1976 kışında kanlı bir diktatörlükle yönetilen Arjantin'de askerler tarafından gözaltına alınan Simón Cardoso bir daha asla ortaya çıkmayacaktır. Otuz yıl sonra karısı Emilia Dupuy bir New Jersey banliyösündeki bir barda onun sesini duyunca donakalır. Simón'un trajik kaybıyla yıkılan dünyası yeniden ışığına kavuşur.
Tomás Eloy Martínez sürgünde yaşadı; bu dokunaklı ve unutulmaz hikâyeyi de zaptedemediği hafızasını ararken yazdı.
Romanın kahramanlarından biri olan romancının roman kahramanlarının ve Martínez'in kendi hayatının iç içe geçtiği postmodern hatta çeşitli sanat ve edebiyat eserleri de bu hayatlara ve bu metne seslerini katarak çağrışımlı bir zenginlik ortaya çıkarıyor.

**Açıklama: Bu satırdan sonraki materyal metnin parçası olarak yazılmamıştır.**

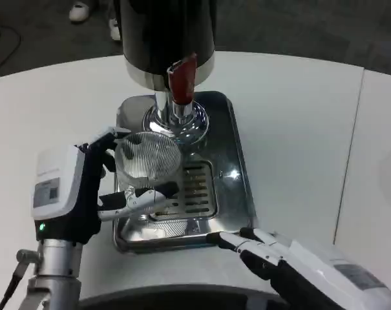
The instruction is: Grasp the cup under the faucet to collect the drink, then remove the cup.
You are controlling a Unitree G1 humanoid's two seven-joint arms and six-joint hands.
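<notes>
A clear ribbed cup [147, 157] stands on the steel drip tray [231, 139], just in front of the dispenser's chrome spout [180, 111] and red tap lever [182, 79]. My left hand [85, 190] wraps around the cup from the left, one finger behind it and the thumb reaching across the front near the grate [192, 189]. My right hand [279, 255] lies at the tray's front right corner with its fingers extended toward the tray edge, holding nothing.
The black drink dispenser [166, 32] rises at the back of the tray. White table [298, 129] surrounds the tray, with a seam running down the right side. Shoes and dark floor show beyond the far edge.
</notes>
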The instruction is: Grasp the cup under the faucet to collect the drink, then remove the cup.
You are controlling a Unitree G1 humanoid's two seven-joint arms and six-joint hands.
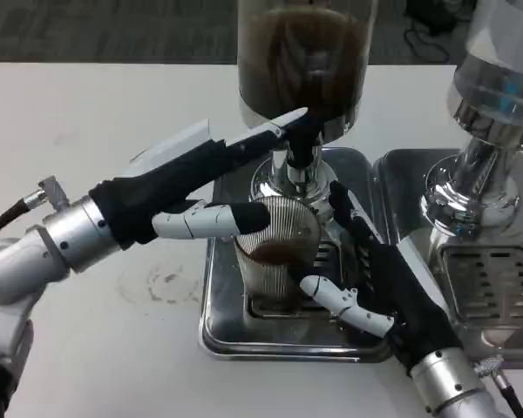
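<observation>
White worktop (pixel 87 113) fills the left of the head view, dark carpet at 12 o'clock beyond it. Steel drip tray (pixel 218 335) sits centre frame. Dispenser tank (pixel 301 52) of dark drink stands above it, faucet (pixel 295 161) dropping from its base. Second dispenser (pixel 497 96) with its own tray at 3 o'clock.

Cup (pixel 275 252): clear, ribbed, upright on the tray grate, long axis vertical, mouth directly below the faucet. A shallow layer of dark drink lies in the bottom; far from full, by my reading.

Left robot hand (pixel 222 187): comes in from 9 o'clock. Upper fingers reach up and forward to the faucet lever (pixel 283 126), seemingly pressing it; whether drink is flowing I cannot tell. A lower finger lies across the cup's rim at its 9 o'clock side. It holds nothing.

Right robot hand (pixel 379 287): comes up from 5 o'clock. Palm faces the cup's 3 o'clock wall, one finger upright beside the rim, another curled round the base at 5 o'clock. It looks wrapped on the cup, though contact on the far side is hidden.

Key relation: cup lies at 10 o'clock from the right palm, just beside or touching. Right robot hand is the nearer carrier. Removal likely calls for a pull toward 5 o'clock, kept level, once the left releases the lever and clears the rim.
</observation>
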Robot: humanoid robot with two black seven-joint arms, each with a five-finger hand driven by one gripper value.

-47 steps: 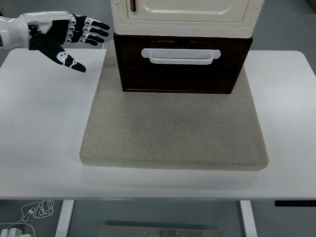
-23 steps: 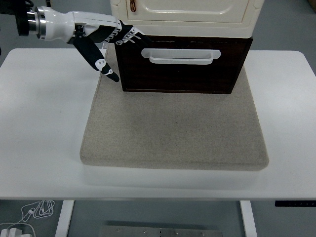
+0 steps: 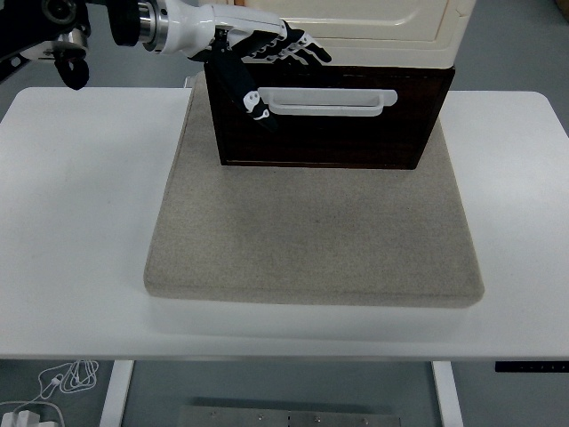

Araf bize çok tanıdık gelecek. Sadece insanları ezen faşist şiddet makinesiyle değil mesela darbeci generallerin akıl hocası gazetecileriyle onların hizmetindeki "aydın"larıyla ve melodram kahramanlarına taş çıkartacak kadar kötü fakat bir o kadar da gerçek "kötü adam"larıyla..."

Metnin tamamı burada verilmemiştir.